(DATA EXCERPT Opens)

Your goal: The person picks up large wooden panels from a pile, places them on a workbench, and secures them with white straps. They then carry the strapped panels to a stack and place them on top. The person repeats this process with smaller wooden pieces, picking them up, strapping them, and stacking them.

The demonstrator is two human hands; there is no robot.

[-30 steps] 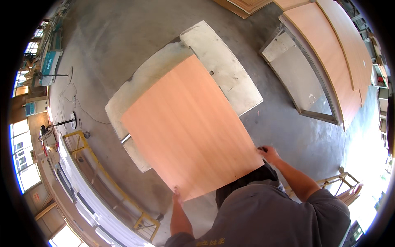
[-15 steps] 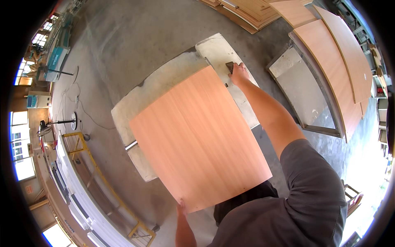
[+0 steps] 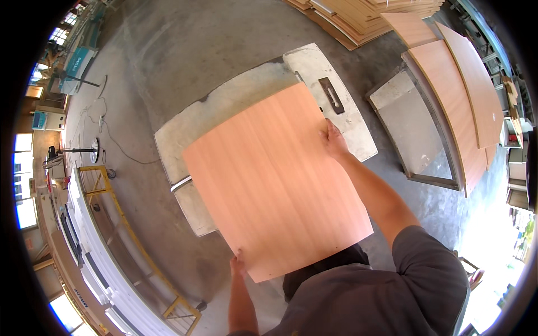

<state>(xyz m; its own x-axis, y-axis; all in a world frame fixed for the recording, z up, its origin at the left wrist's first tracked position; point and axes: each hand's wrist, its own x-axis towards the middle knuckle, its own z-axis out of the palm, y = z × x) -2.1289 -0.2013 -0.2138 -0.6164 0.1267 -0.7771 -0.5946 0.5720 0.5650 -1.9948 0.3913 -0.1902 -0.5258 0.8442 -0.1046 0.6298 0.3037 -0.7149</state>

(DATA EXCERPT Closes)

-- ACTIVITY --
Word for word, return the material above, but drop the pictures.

-- EXERCISE ANSWER --
Your goal: The person picks up large wooden panels from a pile, places them on a workbench, and secures them with white straps. They then carry the strapped panels to a stack and place them on top. The person repeats this process with smaller wooden pieces, picking them up, strapping them, and stacking them.

The demonstrator is two human hands; there is no robot.

[-30 steps] 
[-15 steps] 
[+0 steps] 

<state>(xyz m; its own x-axis, y-axis; all in a world frame fixed for the recording, z up, its origin at the left wrist's first tracked position; point and axes: each hand's wrist, its own x-axis towards the middle knuckle, its own z-axis out of the palm, y = z × x) -2.1289 -0.2013 -0.2138 -0.6164 0.1267 -0.7771 -0.5946 0.5720 0.5650 -1.9948 0.3913 -0.1902 -0.5258 0.8442 -0.1046 0.6298 0.3037 -0.7149</state>

What is written here forms the complete answer.